What you should do — All of the data should be copied exactly, with the pictures left out.

Data shown —
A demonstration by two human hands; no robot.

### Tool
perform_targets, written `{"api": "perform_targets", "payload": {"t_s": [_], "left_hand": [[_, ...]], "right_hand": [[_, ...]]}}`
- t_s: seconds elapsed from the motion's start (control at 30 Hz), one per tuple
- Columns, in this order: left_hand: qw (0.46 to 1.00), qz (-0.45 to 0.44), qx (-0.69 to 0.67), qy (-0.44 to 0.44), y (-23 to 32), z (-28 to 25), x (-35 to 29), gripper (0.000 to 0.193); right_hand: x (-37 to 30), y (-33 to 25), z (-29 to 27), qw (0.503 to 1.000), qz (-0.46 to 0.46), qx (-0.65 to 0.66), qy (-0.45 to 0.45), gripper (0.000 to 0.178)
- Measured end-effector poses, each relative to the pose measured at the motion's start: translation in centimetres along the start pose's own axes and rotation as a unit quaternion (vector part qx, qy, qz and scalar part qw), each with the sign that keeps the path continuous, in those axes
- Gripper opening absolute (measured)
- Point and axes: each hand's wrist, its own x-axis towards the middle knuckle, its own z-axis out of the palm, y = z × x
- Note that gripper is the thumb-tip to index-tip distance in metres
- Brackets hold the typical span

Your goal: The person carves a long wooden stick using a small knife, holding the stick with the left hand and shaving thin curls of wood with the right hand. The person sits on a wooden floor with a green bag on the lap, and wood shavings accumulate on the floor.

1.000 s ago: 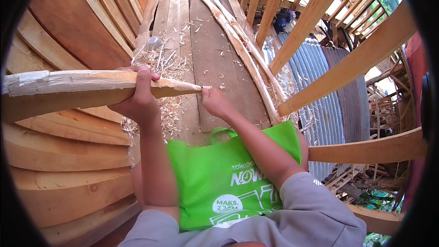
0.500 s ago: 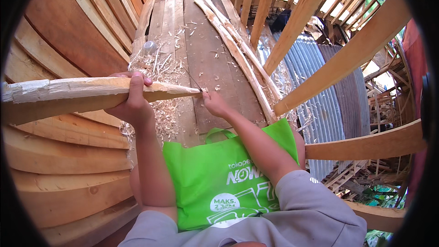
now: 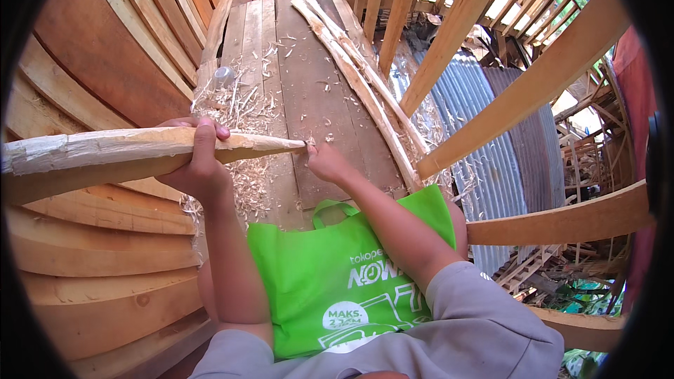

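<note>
A long pale piece of wood [image 3: 105,151], rough-hewn on its upper face, comes in from the left edge and tapers to a thin point. My left hand [image 3: 200,154] is wrapped round it, with the thumb over the top. At the tapered tip my right hand [image 3: 328,163] is closed on a knife, its handle hidden in the fist. Only a small dark bit of the blade [image 3: 307,144] shows beside the wood's tip. Across my lap lies a green cloth bag [image 3: 337,260] with white print, below both forearms.
Wood shavings [image 3: 246,182] litter the plank floor [image 3: 298,98], where a small clear cup [image 3: 225,76] stands. Two stripped poles [image 3: 358,74] lie along the right side. Boards [image 3: 105,49] line the left. Beyond a slatted wooden railing [image 3: 449,38] is corrugated metal sheeting [image 3: 484,147].
The knife blade, which stuck up from my right fist as a thin dark line, now barely shows. The wood's tip and both hands have shifted slightly.
</note>
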Motion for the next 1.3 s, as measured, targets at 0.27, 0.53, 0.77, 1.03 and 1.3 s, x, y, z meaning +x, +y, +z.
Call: {"api": "perform_targets", "payload": {"t_s": [0.27,0.53,0.77,1.03,1.3], "left_hand": [[0.999,0.003,0.044,-0.002,0.0,0.0,-0.1,0.02],[1.0,-0.003,0.002,0.006,0.4,-0.1,0.3,0.023],[0.999,-0.012,-0.032,-0.028,0.5,-0.3,0.4,0.025],[0.998,-0.029,-0.006,-0.06,1.5,0.0,0.7,0.022],[0.995,-0.056,-0.007,-0.076,4.4,-0.2,0.9,0.022]], "right_hand": [[-0.9,-2.4,-1.7,0.997,-0.007,0.046,-0.061,0.051],[-0.1,-1.5,-0.5,0.996,0.044,0.061,-0.047,0.051],[0.2,2.1,-0.9,0.997,0.052,-0.004,-0.061,0.056],[0.2,-0.3,-1.4,0.99,0.087,0.051,0.097,0.043],[0.1,3.0,-2.4,0.966,0.182,-0.049,0.177,0.029]]}}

Expected output —
A demonstration by two human hands; no robot.

### Tool
perform_targets, written `{"api": "perform_targets", "payload": {"t_s": [_], "left_hand": [[_, ...]], "right_hand": [[_, ...]]}}`
- t_s: seconds elapsed from the motion's start (control at 30 Hz), one per tuple
- Columns, in this order: left_hand: qw (0.46 to 1.00), qz (-0.45 to 0.44), qx (-0.69 to 0.67), qy (-0.44 to 0.44), y (-23 to 32), z (-28 to 25), x (-35 to 29), gripper (0.000 to 0.193); right_hand: x (-37 to 30), y (-33 to 25), z (-29 to 27), qw (0.503 to 1.000), qz (-0.46 to 0.46), qx (-0.65 to 0.66), qy (-0.45 to 0.45), gripper (0.000 to 0.178)
- Measured end-effector poses, each relative to the pose measured at the motion's start: translation in centimetres along the start pose's own axes and rotation as a unit quaternion (vector part qx, qy, qz and scalar part qw), each with the sign that keeps the path continuous, in those axes
- Gripper opening absolute (measured)
- Point and axes: each hand's wrist, its own x-axis towards the middle knuckle, its own z-axis out of the palm, y = z × x
- Note that gripper is the thumb-tip to index-tip distance in metres
- Brackets hold the typical span

Your goal: The person carves a long wooden stick using a small knife, holding the stick with the left hand and shaving thin curls of wood with the right hand. The person sits on a wooden floor with a green bag on the lap, and wood shavings accumulate on the floor.

1.000 s ago: 
0.500 s ago: 
now: 

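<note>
A long pale piece of wood [image 3: 105,151], rough-hewn on its upper face, comes in from the left edge and tapers to a thin point. My left hand [image 3: 200,154] is wrapped round it, with the thumb over the top. At the tapered tip my right hand [image 3: 328,163] is closed on a knife, its handle hidden in the fist. Only a small dark bit of the blade [image 3: 307,144] shows beside the wood's tip. Across my lap lies a green cloth bag [image 3: 337,260] with white print, below both forearms.
Wood shavings [image 3: 246,182] litter the plank floor [image 3: 298,98], where a small clear cup [image 3: 225,76] stands. Two stripped poles [image 3: 358,74] lie along the right side. Boards [image 3: 105,49] line the left. Beyond a slatted wooden railing [image 3: 449,38] is corrugated metal sheeting [image 3: 484,147].
The knife blade, which stuck up from my right fist as a thin dark line, now barely shows. The wood's tip and both hands have shifted slightly.
</note>
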Motion for the next 1.3 s, as measured, targets at 0.27, 0.53, 0.77, 1.03 and 1.3 s, x, y, z meaning +x, +y, +z.
Call: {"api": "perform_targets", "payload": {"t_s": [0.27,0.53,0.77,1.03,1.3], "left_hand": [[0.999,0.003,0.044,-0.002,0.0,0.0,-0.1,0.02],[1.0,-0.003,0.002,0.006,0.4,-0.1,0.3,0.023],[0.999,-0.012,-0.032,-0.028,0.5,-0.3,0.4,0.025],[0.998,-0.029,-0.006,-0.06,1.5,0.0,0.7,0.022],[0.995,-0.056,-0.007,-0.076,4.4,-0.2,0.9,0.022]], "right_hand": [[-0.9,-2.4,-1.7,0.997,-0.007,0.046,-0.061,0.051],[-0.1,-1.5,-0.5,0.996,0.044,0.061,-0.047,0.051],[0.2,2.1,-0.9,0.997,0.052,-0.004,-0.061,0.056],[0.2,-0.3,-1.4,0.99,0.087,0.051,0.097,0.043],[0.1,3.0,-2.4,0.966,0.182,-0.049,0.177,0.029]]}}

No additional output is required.